**Your task:**
Every entry must appear in the output exactly as it does here.
(Beginning of Records to use)
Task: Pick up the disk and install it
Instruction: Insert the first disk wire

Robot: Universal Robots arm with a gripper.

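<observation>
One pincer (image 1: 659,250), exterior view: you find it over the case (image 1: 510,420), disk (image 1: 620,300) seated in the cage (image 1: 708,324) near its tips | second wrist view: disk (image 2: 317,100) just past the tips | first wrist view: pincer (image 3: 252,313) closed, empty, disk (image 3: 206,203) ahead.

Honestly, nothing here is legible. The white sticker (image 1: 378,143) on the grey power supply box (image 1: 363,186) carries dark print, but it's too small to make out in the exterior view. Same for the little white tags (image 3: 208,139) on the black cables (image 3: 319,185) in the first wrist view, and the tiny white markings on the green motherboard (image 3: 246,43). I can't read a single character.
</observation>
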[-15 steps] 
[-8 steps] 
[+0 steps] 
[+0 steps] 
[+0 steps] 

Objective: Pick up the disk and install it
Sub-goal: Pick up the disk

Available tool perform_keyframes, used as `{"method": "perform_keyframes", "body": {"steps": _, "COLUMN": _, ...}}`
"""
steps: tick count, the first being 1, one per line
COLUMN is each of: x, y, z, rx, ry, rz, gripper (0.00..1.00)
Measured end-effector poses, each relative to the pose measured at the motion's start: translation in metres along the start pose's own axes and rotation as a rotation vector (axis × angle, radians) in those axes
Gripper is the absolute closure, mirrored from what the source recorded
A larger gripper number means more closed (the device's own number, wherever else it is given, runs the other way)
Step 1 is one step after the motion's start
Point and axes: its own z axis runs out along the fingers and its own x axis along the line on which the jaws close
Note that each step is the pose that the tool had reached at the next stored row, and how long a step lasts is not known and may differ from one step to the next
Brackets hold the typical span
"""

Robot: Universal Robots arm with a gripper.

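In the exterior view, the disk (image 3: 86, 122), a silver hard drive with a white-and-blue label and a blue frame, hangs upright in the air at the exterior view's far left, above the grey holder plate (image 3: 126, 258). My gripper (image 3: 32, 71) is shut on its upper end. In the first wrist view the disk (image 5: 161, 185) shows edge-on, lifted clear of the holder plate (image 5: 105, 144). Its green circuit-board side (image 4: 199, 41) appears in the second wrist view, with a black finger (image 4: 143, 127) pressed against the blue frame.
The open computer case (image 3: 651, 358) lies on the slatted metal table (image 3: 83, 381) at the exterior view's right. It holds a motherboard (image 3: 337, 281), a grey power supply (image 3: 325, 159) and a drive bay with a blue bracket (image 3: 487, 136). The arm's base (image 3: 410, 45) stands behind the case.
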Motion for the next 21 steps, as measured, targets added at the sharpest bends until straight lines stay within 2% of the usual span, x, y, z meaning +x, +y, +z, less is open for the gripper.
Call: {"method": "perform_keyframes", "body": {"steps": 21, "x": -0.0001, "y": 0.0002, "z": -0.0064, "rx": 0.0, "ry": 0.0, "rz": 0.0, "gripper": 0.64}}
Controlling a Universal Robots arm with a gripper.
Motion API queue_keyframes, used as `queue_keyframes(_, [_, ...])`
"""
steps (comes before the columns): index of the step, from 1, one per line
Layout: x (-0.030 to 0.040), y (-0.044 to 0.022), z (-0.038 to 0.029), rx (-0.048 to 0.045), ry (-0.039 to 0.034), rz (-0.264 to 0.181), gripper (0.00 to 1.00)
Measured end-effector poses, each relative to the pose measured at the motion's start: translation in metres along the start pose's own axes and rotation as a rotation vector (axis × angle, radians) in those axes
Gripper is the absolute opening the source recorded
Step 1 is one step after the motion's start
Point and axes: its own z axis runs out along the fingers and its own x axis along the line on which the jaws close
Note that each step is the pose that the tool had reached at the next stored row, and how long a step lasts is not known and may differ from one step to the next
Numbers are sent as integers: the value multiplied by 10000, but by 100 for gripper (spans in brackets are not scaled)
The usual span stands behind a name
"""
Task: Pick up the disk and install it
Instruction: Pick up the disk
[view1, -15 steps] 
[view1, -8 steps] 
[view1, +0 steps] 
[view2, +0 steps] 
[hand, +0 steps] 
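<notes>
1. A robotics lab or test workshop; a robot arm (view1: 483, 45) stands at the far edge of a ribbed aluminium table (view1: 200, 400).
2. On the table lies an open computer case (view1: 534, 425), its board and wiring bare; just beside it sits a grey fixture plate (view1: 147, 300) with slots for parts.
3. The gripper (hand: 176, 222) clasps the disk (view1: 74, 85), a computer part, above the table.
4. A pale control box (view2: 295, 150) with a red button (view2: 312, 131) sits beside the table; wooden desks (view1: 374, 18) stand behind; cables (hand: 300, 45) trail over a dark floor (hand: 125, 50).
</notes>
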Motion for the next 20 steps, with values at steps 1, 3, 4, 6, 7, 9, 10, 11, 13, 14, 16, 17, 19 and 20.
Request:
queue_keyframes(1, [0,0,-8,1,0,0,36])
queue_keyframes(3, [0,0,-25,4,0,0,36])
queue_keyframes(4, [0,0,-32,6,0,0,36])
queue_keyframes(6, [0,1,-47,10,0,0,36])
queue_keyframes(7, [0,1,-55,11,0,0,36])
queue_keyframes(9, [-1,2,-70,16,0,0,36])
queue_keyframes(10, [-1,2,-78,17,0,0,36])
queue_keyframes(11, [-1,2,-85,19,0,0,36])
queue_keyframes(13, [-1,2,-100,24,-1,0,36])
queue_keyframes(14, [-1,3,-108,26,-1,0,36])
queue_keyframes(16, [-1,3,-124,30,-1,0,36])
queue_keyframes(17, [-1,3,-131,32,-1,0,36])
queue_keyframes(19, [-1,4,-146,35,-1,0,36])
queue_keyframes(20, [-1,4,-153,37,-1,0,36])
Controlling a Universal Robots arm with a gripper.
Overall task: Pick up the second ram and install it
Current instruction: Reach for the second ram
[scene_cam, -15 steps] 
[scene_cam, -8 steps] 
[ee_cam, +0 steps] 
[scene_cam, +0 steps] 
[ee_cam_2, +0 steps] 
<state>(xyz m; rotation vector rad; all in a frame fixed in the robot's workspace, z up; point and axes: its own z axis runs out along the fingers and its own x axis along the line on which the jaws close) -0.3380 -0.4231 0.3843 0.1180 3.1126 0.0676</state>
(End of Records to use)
**Exercise answer:**
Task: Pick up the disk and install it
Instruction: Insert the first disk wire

Robot: Universal Robots arm with a gripper.

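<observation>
One pincer (image 1: 659,250), exterior view: you find it over the case (image 1: 510,420), disk (image 1: 620,300) seated in the cage (image 1: 708,324) near its tips | second wrist view: disk (image 2: 317,100) just past the tips | first wrist view: pincer (image 3: 252,313) closed, empty, disk (image 3: 206,203) ahead.

Honestly, nothing here is legible. The white sticker (image 1: 378,143) on the grey power supply box (image 1: 363,186) carries dark print, but it's too small to make out in the exterior view. Same for the little white tags (image 3: 208,139) on the black cables (image 3: 319,185) in the first wrist view, and the tiny white markings on the green motherboard (image 3: 246,43). I can't read a single character.
</observation>
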[-15 steps] 
[-8 steps] 
[+0 steps] 
[+0 steps] 
[+0 steps] 

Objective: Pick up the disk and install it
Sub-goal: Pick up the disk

Available tool perform_keyframes, used as `{"method": "perform_keyframes", "body": {"steps": _, "COLUMN": _, ...}}`
"""
steps: tick count, the first being 1, one per line
COLUMN is each of: x, y, z, rx, ry, rz, gripper (0.00..1.00)
Measured end-effector poses, each relative to the pose measured at the motion's start: translation in metres along the start pose's own axes and rotation as a rotation vector (axis × angle, radians) in those axes
Gripper is the absolute closure, mirrored from what the source recorded
A larger gripper number means more closed (the device's own number, wherever else it is given, runs the other way)
Step 1 is one step after the motion's start
Point and axes: its own z axis runs out along the fingers and its own x axis along the line on which the jaws close
Note that each step is the pose that the tool had reached at the next stored row, and how long a step lasts is not known and may differ from one step to the next
Brackets hold the typical span
"""

Robot: Universal Robots arm with a gripper.

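In the exterior view, the disk (image 3: 86, 122), a silver hard drive with a white-and-blue label and a blue frame, hangs upright in the air at the exterior view's far left, above the grey holder plate (image 3: 126, 258). My gripper (image 3: 32, 71) is shut on its upper end. In the first wrist view the disk (image 5: 161, 185) shows edge-on, lifted clear of the holder plate (image 5: 105, 144). Its green circuit-board side (image 4: 199, 41) appears in the second wrist view, with a black finger (image 4: 143, 127) pressed against the blue frame.
The open computer case (image 3: 651, 358) lies on the slatted metal table (image 3: 83, 381) at the exterior view's right. It holds a motherboard (image 3: 337, 281), a grey power supply (image 3: 325, 159) and a drive bay with a blue bracket (image 3: 487, 136). The arm's base (image 3: 410, 45) stands behind the case.
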Motion for the next 21 steps, as measured, targets added at the sharpest bends until straight lines stay within 2% of the usual span, x, y, z meaning +x, +y, +z, less is open for the gripper.
Call: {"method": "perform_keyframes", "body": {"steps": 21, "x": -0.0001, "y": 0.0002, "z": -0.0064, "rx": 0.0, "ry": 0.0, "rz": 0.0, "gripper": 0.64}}
Controlling a Universal Robots arm with a gripper.
Motion API queue_keyframes, used as `queue_keyframes(_, [_, ...])`
"""
steps (comes before the columns): index of the step, from 1, one per line
Layout: x (-0.030 to 0.040), y (-0.044 to 0.022), z (-0.038 to 0.029), rx (-0.048 to 0.045), ry (-0.039 to 0.034), rz (-0.264 to 0.181), gripper (0.00 to 1.00)
Measured end-effector poses, each relative to the pose measured at the motion's start: translation in metres along the start pose's own axes and rotation as a rotation vector (axis × angle, radians) in those axes
Gripper is the absolute opening the source recorded
Step 1 is one step after the motion's start
Point and axes: its own z axis runs out along the fingers and its own x axis along the line on which the jaws close
Note that each step is the pose that the tool had reached at the next stored row, and how long a step lasts is not known and may differ from one step to the next
Numbers are sent as integers: the value multiplied by 10000, but by 100 for gripper (spans in brackets are not scaled)
The usual span stands behind a name
"""
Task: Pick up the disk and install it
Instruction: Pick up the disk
[view1, -15 steps] 
[view1, -8 steps] 
[view1, +0 steps] 
[view2, +0 steps] 
[hand, +0 steps] 
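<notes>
1. A robotics lab or test workshop; a robot arm (view1: 483, 45) stands at the far edge of a ribbed aluminium table (view1: 200, 400).
2. On the table lies an open computer case (view1: 534, 425), its board and wiring bare; just beside it sits a grey fixture plate (view1: 147, 300) with slots for parts.
3. The gripper (hand: 176, 222) clasps the disk (view1: 74, 85), a computer part, above the table.
4. A pale control box (view2: 295, 150) with a red button (view2: 312, 131) sits beside the table; wooden desks (view1: 374, 18) stand behind; cables (hand: 300, 45) trail over a dark floor (hand: 125, 50).
</notes>
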Motion for the next 20 steps, with values at steps 1, 3, 4, 6, 7, 9, 10, 11, 13, 14, 16, 17, 19 and 20.
Request:
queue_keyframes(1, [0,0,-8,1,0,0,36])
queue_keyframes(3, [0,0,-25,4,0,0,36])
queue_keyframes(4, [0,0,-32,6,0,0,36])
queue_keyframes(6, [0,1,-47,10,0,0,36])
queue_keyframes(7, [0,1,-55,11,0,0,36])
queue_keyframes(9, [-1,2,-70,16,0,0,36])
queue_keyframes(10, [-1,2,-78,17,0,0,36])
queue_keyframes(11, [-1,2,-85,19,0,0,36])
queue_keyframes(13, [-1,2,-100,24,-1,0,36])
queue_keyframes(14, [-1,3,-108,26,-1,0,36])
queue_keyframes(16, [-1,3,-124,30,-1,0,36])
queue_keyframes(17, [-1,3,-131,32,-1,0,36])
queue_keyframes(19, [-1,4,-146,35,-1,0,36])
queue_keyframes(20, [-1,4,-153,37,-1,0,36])
Controlling a Universal Robots arm with a gripper.
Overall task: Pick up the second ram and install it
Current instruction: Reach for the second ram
[scene_cam, -15 steps] 
[scene_cam, -8 steps] 
[ee_cam, +0 steps] 
[scene_cam, +0 steps] 
[ee_cam_2, +0 steps] 
<state>(xyz m; rotation vector rad; all in a frame fixed in the robot's workspace, z up; point and axes: its own z axis runs out along the fingers and its own x axis along the line on which the jaws close) -0.3380 -0.4231 0.3843 0.1180 3.1126 0.0676</state>

The answer given above is complete as it stands.